We awoke to news of the carnage in Orlando. I had slept in — the first long, good night’s sleep after a hell of a week: a funeral, my 45th birthday, graduation, another funeral, and a graduation party. I woke up refreshed, but not for long. Several friends had already texted or sent me Facebook messages warning of the pain that was to come, the massacre that had already taken place.

“Breaking news: 50 dead, 53 injured, at gay nightclub in Orlando.”

“Breaking news: Worst mass shooting in U.S. history.”

“Breaking news: Suspect linked to Islamic extremism.”

It was a familiar enough story, a predictable narrative, especially in these mad times — so far, the entire century. The only difference, it seems, is in the details: name, date, place, people.

The historian in me always asks two questions when these tragedies occur: why does it feel like we’ve been here before? And why does it feel like it’s getting worse?

As I stood in my living room — literally, stood, shocked and stoic, for nearly an hour — watching the news pour in, checking my Facebook and Twitter feeds, other questions emerged:

What happened?

Why did this happen again?

Who did this?

Why did they do this?

What the fuck is wrong with this country?

Do I know anyone who died?

Then I cried for the first time. Not because I knew them, necessarily, but because so many of us are them: every person I have ever danced with or drank with or sang with or mourned with or laughed with or talked with or debated with or marched with or gossiped with or celebrated with or commiserated with or flirted with (one of whom I eventually married) in one of our spaces, in so many places. There is not one of us who hasn’t dreaded the prospect of that night, the thought that this could happen to us — eventually, some day. June 12th is always, potentially, our reality.

Then — with more information and opinion and speculation and analysis — a flood of sharper questions came into focus:

Will people even care that so many queer people were murdered?

Have people noticed that Saturday night is Latinx night at Pulse?

Do people realize that this is the same week as the one-year anniversary of the Mother Emanuel massacre in Charleston?

Did the shooter know it’s Pride Month?

Will anyone connect the dots between the father’s statement that his son was enraged by two men kissing in Miami and the ex-wife’s statement that she divorced him because he beat her?

Was the shooter a closet case?

Who will protect and care for the 3-year old son now?

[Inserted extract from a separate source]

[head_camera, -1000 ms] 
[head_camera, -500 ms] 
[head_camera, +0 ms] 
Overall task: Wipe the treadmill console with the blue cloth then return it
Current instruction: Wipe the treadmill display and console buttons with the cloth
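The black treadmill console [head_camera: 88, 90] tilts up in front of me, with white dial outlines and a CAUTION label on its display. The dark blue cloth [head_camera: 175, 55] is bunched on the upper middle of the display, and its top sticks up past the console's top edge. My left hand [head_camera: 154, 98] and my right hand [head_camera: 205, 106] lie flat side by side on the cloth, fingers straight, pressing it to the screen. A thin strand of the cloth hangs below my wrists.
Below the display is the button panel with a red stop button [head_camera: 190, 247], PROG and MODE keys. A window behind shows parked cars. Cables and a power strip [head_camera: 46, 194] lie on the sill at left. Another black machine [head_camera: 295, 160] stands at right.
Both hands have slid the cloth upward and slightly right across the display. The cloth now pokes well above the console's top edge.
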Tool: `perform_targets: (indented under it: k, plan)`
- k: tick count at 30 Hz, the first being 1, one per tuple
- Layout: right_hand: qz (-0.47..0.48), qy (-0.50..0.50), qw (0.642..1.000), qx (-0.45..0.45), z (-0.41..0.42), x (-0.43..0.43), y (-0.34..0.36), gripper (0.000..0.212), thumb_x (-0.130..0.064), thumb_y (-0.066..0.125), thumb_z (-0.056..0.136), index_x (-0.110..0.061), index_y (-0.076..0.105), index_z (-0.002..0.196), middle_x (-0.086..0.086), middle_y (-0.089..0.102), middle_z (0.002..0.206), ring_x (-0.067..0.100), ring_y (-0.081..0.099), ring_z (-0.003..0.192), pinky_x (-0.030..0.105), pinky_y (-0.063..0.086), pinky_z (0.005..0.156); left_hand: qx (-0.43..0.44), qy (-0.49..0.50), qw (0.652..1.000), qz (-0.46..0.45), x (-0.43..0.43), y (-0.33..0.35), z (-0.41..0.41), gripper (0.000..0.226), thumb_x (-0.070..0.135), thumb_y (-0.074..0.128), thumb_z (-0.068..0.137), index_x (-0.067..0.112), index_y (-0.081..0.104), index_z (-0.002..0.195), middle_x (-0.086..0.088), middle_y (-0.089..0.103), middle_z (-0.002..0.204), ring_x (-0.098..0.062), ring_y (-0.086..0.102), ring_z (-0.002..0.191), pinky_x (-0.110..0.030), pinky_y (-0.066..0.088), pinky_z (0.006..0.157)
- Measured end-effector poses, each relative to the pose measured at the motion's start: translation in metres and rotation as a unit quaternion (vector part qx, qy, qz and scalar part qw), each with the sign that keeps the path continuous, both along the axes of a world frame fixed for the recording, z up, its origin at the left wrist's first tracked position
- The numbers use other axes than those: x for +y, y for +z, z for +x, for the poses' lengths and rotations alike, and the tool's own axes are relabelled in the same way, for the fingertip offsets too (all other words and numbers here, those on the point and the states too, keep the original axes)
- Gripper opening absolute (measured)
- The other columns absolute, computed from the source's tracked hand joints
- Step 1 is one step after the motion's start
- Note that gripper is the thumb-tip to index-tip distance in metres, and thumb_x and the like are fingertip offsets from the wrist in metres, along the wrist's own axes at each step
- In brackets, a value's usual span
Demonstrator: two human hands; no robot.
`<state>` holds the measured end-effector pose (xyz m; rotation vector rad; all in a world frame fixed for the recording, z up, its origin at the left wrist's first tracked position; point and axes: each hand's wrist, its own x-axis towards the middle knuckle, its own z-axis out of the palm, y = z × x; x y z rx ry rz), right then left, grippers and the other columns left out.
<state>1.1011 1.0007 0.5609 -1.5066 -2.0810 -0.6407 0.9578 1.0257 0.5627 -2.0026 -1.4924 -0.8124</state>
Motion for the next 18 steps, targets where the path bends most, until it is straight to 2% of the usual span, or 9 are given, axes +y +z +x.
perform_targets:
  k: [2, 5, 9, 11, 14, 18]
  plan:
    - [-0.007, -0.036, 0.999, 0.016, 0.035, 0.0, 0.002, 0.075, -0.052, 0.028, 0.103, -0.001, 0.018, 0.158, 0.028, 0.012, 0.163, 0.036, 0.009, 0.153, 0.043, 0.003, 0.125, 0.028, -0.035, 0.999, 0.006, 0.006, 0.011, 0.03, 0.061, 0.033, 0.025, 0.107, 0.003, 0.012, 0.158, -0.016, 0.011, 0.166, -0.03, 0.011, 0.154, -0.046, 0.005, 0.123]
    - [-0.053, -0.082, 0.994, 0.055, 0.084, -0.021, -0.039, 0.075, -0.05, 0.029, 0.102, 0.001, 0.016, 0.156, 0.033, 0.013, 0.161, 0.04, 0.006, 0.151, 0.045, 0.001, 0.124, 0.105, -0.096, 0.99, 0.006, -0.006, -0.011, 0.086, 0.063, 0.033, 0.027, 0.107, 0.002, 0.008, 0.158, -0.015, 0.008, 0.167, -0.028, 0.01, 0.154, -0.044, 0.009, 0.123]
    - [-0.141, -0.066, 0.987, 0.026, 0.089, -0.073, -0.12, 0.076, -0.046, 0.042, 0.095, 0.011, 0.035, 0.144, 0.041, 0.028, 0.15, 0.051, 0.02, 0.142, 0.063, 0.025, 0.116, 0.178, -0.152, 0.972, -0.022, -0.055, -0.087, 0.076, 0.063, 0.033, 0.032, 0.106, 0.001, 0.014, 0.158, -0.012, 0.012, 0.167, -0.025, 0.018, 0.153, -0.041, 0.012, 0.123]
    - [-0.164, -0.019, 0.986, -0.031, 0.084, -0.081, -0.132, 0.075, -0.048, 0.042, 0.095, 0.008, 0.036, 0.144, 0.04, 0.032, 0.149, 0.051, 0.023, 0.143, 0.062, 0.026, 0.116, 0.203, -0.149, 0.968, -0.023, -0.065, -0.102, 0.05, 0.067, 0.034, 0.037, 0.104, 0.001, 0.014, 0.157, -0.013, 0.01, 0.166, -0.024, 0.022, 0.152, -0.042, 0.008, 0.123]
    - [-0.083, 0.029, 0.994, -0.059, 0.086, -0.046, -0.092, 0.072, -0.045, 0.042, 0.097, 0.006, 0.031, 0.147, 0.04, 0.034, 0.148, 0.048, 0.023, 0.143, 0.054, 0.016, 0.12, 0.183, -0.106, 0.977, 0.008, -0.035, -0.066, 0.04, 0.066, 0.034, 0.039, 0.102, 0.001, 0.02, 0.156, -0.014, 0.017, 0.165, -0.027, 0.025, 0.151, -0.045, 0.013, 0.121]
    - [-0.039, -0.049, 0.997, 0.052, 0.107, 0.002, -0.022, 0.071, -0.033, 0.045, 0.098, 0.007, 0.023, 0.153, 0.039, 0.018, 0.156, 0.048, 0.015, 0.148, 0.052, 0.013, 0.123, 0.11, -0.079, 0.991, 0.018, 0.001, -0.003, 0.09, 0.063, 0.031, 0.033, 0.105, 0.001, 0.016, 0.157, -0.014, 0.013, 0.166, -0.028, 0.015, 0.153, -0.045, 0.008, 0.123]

Does anyone care that President Obama has to deliver yet another speech — the 18th of his Presidency, I think — about mass shootings?

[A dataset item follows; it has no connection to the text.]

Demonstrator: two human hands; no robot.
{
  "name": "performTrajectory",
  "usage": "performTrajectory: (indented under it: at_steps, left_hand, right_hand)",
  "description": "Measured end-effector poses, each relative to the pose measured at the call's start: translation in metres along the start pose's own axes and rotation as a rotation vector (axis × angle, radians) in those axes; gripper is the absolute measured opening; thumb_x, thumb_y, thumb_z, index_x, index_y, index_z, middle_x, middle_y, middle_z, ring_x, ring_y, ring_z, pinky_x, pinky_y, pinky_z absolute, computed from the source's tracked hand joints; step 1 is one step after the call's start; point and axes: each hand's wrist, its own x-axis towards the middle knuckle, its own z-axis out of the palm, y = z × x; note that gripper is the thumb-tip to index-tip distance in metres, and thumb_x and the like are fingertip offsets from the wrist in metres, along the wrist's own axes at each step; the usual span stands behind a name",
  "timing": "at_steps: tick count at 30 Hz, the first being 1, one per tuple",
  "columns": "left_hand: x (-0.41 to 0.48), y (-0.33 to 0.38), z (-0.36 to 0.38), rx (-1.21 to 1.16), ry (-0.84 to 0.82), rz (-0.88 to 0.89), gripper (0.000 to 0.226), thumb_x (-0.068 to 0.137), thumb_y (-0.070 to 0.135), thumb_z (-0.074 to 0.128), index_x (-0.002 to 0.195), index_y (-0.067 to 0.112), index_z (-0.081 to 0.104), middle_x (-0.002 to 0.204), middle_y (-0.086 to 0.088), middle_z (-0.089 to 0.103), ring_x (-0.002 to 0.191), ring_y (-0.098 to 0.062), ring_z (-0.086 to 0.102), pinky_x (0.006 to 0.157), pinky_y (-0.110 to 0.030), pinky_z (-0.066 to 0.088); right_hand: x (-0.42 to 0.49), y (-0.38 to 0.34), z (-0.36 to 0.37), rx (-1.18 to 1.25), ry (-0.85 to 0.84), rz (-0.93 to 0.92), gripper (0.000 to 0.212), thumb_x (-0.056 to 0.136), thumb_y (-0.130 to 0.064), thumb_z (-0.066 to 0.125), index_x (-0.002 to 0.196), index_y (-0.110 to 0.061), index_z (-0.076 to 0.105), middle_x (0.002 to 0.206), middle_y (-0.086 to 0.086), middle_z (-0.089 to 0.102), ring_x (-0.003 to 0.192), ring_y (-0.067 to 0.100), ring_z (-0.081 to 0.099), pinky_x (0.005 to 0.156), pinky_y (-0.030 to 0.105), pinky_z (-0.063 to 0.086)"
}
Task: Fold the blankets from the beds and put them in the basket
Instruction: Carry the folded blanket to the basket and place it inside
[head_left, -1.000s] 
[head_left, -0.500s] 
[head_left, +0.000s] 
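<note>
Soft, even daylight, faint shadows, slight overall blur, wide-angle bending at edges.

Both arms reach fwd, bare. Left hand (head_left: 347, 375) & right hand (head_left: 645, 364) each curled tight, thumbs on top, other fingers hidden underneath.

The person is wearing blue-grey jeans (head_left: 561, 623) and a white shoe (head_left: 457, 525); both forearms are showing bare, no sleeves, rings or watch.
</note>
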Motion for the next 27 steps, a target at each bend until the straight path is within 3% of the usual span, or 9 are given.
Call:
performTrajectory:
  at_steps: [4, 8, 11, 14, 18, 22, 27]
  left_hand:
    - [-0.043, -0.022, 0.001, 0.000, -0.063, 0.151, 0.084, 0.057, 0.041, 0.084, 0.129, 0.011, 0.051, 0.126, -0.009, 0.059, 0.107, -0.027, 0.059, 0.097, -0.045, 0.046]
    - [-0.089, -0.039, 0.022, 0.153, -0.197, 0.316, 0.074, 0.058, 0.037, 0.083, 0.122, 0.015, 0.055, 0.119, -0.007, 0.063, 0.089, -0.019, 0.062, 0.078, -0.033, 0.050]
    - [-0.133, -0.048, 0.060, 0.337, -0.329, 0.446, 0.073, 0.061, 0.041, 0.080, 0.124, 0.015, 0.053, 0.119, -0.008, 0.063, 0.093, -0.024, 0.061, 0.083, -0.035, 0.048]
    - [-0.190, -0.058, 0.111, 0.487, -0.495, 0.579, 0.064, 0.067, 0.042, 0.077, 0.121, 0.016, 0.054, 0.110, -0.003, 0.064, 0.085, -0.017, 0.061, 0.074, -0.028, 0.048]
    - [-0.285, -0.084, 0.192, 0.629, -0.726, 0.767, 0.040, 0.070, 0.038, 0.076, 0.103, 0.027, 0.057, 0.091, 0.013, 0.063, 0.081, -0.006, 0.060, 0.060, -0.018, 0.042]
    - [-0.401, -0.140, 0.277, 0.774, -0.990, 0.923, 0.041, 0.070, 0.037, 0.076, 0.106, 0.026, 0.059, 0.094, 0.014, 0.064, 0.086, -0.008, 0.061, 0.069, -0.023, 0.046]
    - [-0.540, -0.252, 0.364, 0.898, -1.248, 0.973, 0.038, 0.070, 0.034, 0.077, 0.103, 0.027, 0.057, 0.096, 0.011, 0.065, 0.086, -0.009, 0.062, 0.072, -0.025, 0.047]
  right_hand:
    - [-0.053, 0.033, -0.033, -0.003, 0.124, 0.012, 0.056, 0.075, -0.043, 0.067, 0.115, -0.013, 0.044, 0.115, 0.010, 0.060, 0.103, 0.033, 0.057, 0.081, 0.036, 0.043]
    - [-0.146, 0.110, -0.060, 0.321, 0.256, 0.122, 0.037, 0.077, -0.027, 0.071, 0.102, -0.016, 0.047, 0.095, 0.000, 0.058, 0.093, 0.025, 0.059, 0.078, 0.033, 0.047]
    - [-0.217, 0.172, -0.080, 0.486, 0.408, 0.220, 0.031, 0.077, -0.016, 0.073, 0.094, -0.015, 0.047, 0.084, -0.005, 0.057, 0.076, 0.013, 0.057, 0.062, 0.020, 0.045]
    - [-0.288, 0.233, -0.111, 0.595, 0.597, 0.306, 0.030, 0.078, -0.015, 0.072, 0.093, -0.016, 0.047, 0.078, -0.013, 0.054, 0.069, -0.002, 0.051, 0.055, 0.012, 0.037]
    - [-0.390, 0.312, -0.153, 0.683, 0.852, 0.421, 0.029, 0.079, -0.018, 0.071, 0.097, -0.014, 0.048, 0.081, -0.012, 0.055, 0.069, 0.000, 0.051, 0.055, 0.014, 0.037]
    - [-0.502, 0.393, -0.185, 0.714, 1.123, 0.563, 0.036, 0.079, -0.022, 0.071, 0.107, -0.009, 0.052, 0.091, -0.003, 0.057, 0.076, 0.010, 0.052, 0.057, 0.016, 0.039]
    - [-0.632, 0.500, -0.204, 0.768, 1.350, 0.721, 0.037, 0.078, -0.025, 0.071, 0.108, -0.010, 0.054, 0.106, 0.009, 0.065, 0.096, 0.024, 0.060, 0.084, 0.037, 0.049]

What will Hillary Clinton and Donald Trump and Bernie Sanders say about this?

Why do I still care what they, or any other elected official, has to say on this matter?

Will any of our elected officials — or Presidential candidates — risk or stake their political careers on comprehensive (not just “common sense”) gun control legislation?

Will anyone connect the dots between the transphobia sweeping the nation, the backlash against LGBTQ rights, the assault on black lives, the anti-immigrant and anti-Muslim rhetoric of Donald Trump, and this massacre on Latinx Night at a queer club?

Why hasn’t there been one LGBTQ leader interviewed on any major cable news network so far?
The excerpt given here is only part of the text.